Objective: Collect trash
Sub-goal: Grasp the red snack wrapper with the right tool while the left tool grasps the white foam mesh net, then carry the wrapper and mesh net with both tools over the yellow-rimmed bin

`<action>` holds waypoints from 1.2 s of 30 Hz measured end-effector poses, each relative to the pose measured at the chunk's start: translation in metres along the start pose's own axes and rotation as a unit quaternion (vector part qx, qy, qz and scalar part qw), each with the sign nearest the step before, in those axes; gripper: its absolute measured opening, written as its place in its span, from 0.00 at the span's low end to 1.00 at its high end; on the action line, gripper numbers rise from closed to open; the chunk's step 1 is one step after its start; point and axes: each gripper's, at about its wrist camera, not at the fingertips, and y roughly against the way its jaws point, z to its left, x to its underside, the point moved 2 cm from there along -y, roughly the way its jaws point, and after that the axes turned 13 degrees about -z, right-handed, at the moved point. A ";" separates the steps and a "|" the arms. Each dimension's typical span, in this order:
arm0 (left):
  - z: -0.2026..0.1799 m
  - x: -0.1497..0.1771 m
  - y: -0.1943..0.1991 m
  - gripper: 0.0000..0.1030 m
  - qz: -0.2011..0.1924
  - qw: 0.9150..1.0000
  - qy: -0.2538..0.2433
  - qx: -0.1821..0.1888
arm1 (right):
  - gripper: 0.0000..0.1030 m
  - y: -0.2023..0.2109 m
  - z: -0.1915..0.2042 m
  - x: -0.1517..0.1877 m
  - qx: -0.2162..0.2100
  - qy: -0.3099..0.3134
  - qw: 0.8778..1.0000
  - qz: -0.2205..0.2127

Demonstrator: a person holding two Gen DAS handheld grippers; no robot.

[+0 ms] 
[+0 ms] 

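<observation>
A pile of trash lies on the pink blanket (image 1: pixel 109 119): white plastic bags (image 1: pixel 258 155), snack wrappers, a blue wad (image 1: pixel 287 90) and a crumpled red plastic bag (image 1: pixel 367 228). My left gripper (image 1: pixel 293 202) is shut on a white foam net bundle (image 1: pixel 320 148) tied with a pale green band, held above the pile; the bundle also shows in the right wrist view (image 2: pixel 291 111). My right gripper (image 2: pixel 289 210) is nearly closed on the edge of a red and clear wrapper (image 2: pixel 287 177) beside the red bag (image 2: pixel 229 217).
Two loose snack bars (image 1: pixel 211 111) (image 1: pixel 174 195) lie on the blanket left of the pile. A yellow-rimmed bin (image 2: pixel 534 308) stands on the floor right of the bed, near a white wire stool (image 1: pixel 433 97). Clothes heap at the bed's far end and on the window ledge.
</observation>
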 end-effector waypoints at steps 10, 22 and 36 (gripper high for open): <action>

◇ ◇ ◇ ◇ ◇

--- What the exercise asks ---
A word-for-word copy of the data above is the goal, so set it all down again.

--- Answer to this task ---
Objective: Collect trash
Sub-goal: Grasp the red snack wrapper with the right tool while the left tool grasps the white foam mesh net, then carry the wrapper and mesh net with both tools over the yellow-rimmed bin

`<action>` holds waypoints from 1.2 s of 30 Hz measured end-effector poses, each relative to the pose measured at the chunk's start: translation in metres along the start pose's own axes and rotation as a unit quaternion (vector part qx, qy, qz and scalar part qw), each with the sign nearest the step before, in those axes; gripper: its absolute measured opening, written as its place in its span, from 0.00 at the span's low end to 1.00 at its high end; on the action line, gripper numbers rise from closed to open; the chunk's step 1 is one step after its start; point and axes: each gripper's, at about its wrist camera, not at the fingertips, and y roughly against the way its jaws point, z to its left, x to its underside, the point moved 2 cm from there along -y, roughly the way its jaws point, and after that the axes turned 13 degrees about -z, right-handed, at the moved point. A ";" separates the steps and a "|" the arms. Each dimension's typical span, in this order:
arm0 (left):
  - z: -0.2026..0.1799 m
  - x: -0.1497..0.1771 m
  - y: -0.1943..0.1991 m
  - gripper: 0.0000..0.1030 m
  - qz: -0.2011..0.1924
  - qw: 0.9150..1.0000
  - qy: -0.2538..0.2433
  - qx: -0.1821..0.1888
arm1 (right):
  - gripper: 0.0000..0.1030 m
  - y: -0.2023..0.2109 m
  - z: -0.1915..0.2042 m
  - x: -0.1517..0.1877 m
  - qx: -0.2162..0.2100
  - qy: -0.3099..0.3134
  - qw: 0.8778..1.0000
  - qz: -0.2205..0.2127

Demonstrator: a person holding two Gen DAS handheld grippers; no robot.

[+0 ms] 
[+0 ms] 

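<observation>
A pile of trash lies on the pink blanket (image 1: pixel 109 119): white plastic bags (image 1: pixel 258 155), snack wrappers, a blue wad (image 1: pixel 287 90) and a crumpled red plastic bag (image 1: pixel 367 228). My left gripper (image 1: pixel 293 202) is shut on a white foam net bundle (image 1: pixel 320 148) tied with a pale green band, held above the pile; the bundle also shows in the right wrist view (image 2: pixel 291 111). My right gripper (image 2: pixel 289 210) is nearly closed on the edge of a red and clear wrapper (image 2: pixel 287 177) beside the red bag (image 2: pixel 229 217).
Two loose snack bars (image 1: pixel 211 111) (image 1: pixel 174 195) lie on the blanket left of the pile. A yellow-rimmed bin (image 2: pixel 534 308) stands on the floor right of the bed, near a white wire stool (image 1: pixel 433 97). Clothes heap at the bed's far end and on the window ledge.
</observation>
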 end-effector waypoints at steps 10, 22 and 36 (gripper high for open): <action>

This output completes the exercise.